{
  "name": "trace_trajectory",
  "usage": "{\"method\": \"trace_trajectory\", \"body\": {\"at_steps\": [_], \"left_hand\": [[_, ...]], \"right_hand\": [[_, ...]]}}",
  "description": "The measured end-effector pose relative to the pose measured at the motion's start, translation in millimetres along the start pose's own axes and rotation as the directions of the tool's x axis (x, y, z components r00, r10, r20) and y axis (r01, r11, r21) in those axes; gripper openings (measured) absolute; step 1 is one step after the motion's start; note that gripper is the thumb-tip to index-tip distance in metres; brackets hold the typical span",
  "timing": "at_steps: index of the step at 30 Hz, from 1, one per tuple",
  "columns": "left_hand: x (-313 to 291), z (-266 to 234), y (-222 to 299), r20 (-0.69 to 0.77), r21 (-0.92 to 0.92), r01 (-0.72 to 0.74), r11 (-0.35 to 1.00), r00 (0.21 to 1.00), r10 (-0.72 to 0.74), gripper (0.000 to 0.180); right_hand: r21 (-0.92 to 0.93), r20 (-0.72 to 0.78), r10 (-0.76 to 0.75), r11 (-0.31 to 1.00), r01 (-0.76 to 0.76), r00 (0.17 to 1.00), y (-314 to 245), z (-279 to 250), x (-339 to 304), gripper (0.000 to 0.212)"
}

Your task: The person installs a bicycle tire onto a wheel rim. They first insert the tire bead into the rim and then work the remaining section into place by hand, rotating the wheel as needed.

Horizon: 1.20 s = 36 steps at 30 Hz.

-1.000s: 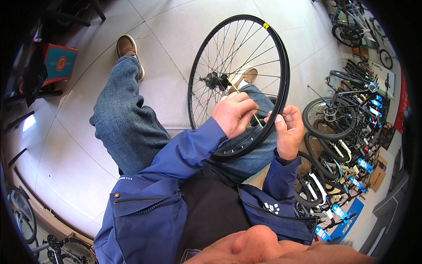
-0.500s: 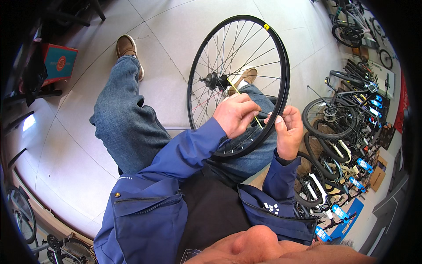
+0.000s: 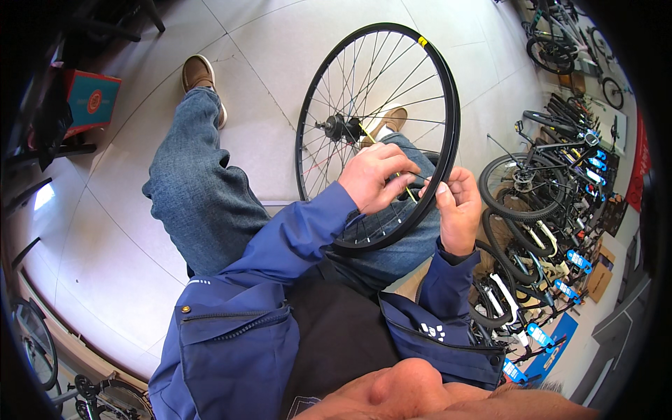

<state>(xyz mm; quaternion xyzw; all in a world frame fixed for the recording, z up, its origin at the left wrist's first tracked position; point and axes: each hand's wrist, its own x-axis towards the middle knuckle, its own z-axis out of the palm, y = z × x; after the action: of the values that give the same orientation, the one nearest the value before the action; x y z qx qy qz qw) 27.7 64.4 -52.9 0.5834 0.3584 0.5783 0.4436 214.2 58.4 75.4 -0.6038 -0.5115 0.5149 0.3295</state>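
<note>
Bicycle wheel (image 3: 343, 128), left fingers (image 3: 396, 168) in a pinch on a dark spoke (image 3: 424, 179), right fingers (image 3: 460, 185) together against its rim (image 3: 452, 119).

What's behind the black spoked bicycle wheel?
Visible there: a brown shoe, blue denim trouser leg and pale tiled floor. The bare left hand and black rim hide whatever is directly behind them.

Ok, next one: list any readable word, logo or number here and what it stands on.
No full word reads clearly enough to quote.
Teal-and-red box: round emblem; lettering too small.
Bicycle wheel rim: yellow decal, its mark too small.
Blue tags on the parked bicycles: white print, blurred.
Blue board: pale lettering, partly covered.
Red panel: pale marking, skewed at the picture's edge.
</note>
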Motion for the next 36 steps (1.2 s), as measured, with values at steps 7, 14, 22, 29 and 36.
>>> {"method": "trace_trajectory", "body": {"at_steps": [7,14,22,29,36], "left_hand": [[1.8,4.8,4.3,0.048,-0.174,0.008,0.985,0.999,0.001,0.018],[2.9,8.1,-1.6,-0.046,-0.123,-0.117,0.985,0.993,0.112,0.018],[-0.7,5.0,-2.8,0.025,-0.064,-0.19,0.98,0.981,0.192,0.022],[-3.7,6.5,0.0,-0.033,-0.102,-0.107,0.989,0.994,0.104,0.023],[-4.6,2.6,4.3,-0.038,0.063,-0.134,0.989,0.99,0.136,0.035]], "right_hand": [[-0.086,-0.026,0.054,0.995,-0.056,0.998,-11.8,8.8,-4.0,0.017],[-0.093,-0.013,0.156,0.983,-0.157,0.988,-27.0,12.9,-3.4,0.021],[-0.106,0.002,0.157,0.982,-0.156,0.988,-22.7,6.7,0.4,0.021],[-0.108,0.019,0.114,0.988,-0.111,0.993,-17.1,9.2,-4.6,0.02],[-0.096,0.047,0.112,0.99,-0.107,0.993,-20.2,12.8,-7.6,0.02]]}}
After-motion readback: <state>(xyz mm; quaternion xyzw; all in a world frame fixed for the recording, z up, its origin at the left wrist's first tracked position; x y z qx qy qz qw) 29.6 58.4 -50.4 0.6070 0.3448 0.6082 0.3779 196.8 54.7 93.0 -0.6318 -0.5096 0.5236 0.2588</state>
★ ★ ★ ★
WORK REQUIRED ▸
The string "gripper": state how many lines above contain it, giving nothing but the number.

WRITTEN RESPONSE ▸
2